Second Corridor or Gallery of Mirrors
1731/34 Gabriele Valvassori (1683/1761)
Ancient statues completed arbitrarily by restorers
Ceiling fresco “Fall of Giants”, “Stories of Hercules” and “Allegory of the four parts of the world” 1731/34 by Aureliano Milani (1675/1749)
“It is a culmination of the Carracci influence on Milani, having the decoration of the Farnese Gallery as an essential point of reference. It is, therefore, a work entirely referring to the past, from the reprise of the fake frames scheme, essentially isolated and anomalous in the panorama of contemporary Roman painting, and indeed in strong contrast with the novelties of Sebastiano Conca and Luca Giordano. According to Zanotti, Milani, 'having been able to choose the subjects of his stories, chose muscular, naked and proud men which here constitutes the sum of his knowledge' (p. 165): there was actually no iconographic link between episodes of Fall of Giants and those with Hercules as the protagonist, and Milani's obsession for depiction of nudes here reaches paroxysm” (Stefano Pierguidi)
“Passage of the Red Sea” by Antonio Tempesta (about 1555/1630)
Cabinet of Velásquez
“Portrait of Pope Innocent X Pamphilj (1644/55)” by Diego Rodriguez de Silva y Velásquez (1599/1660)
“Bust of Pope Innocent X” about 1650 by Gian Lorenzo Bernini (1598/1680) replicated immediately after a previous version now in the fourth corridor had shown a crack
First Corridor
“Landscape with the Flight into Egypt” 1603/04 for the now demolished Chapel of the Palazzo Aldobrandini and “Landscape with Mary Magdalene Penitent” by Annibale Carracci (1560/1609) who maybe also painted a “St. Jerome”
“Annibale, first among the seventeenth-century interpreters of classical style, started up, in the last years of his intense activity, a new figurative conception of landscape painting. Flight into Egypt is the archetype of the classical ideal landscape. That classicist poetics that had inspired figure painting and art history and which had underlined the search for truth and beauty, now involves the concept of nature. This balanced and rational interpretation of space is a mirror of a classical path of idealization. Nature too is pervaded by the inspiration of beauty; through a complex, sentimental and poetic relationship nature becomes part of life, of history, of humanity.

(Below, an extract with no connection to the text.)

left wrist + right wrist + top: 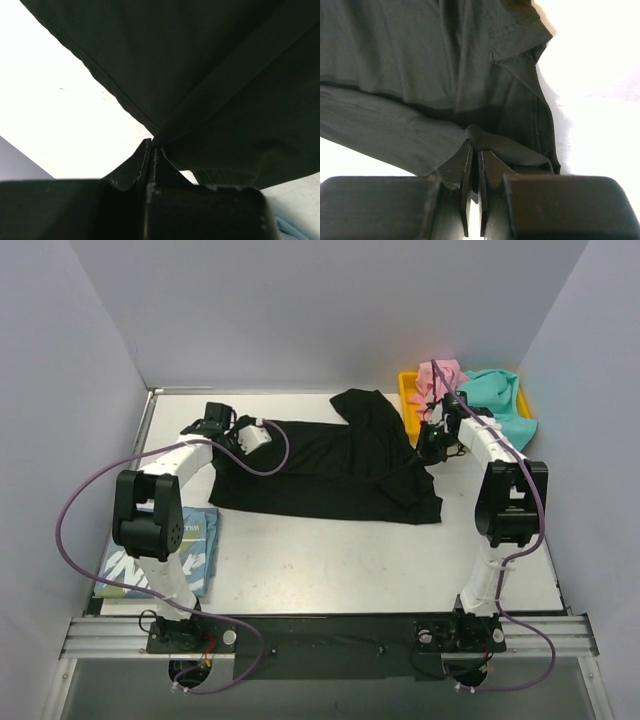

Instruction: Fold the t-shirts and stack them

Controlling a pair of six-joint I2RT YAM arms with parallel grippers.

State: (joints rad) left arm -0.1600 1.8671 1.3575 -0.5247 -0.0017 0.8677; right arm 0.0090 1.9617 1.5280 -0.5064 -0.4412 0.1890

The landscape becomes ideal as home of the myths of humankind” (Carlo Bertelli, Giuliano Briganti, Antonio Giuliano)
“Madonna and Saints in Glory” and “Holy Family” by Benvenuto Tisi aka Garofalo (about 1481/1559)
“Landscape with the creation of animals” formerly lid of a spinet maybe by the Belgians Roelandt Savery (1576/1639) and Hendrick van Balen (1575/1632)
“Landscape with figures dancing”, “Landscape with Diana, Cephalus and Procris,” “Landscape with Apollo and Mercury stealing the sheep of Admetus” and “View of Delphi with a procession” by Claude Lorrain (1600/82)
“He continued the nobilitation of nature in art, he had an extraordinary immediate relationship with the Roman countryside which he studied in depth. Lorrain was a master in interpreting the mutability of light depending on the season and time of day, and he always adopted a thoughtful compositional arrangement of these naturalistic elements” (Carlo Bertelli, Giuliano Briganti, Antonio Giuliano)
“Polyphemus and Galatea” by Giovanni Lanfranco (1582/1647)
Five lunettes with landscapes and stories from the New Testament:
“Assumption” “Visitation,” “Deposition of Christ,” “Adoration of the Shepherds” and “Adoration of the Magi” drawn by Annibale Carracci but completed by Francesco Albani (1578/1660)
“The Holy Family with Saints Catherine and Cecilia” also by Francesco Albani
“Christ in the Pharisee's house” by Ludovico Cardi aka Cigoli (1559/1613)
“Landscape with old blind Tobias” by Pietro Paolo Bonzi aka the Hunchback of Carracci (about 1576/1636)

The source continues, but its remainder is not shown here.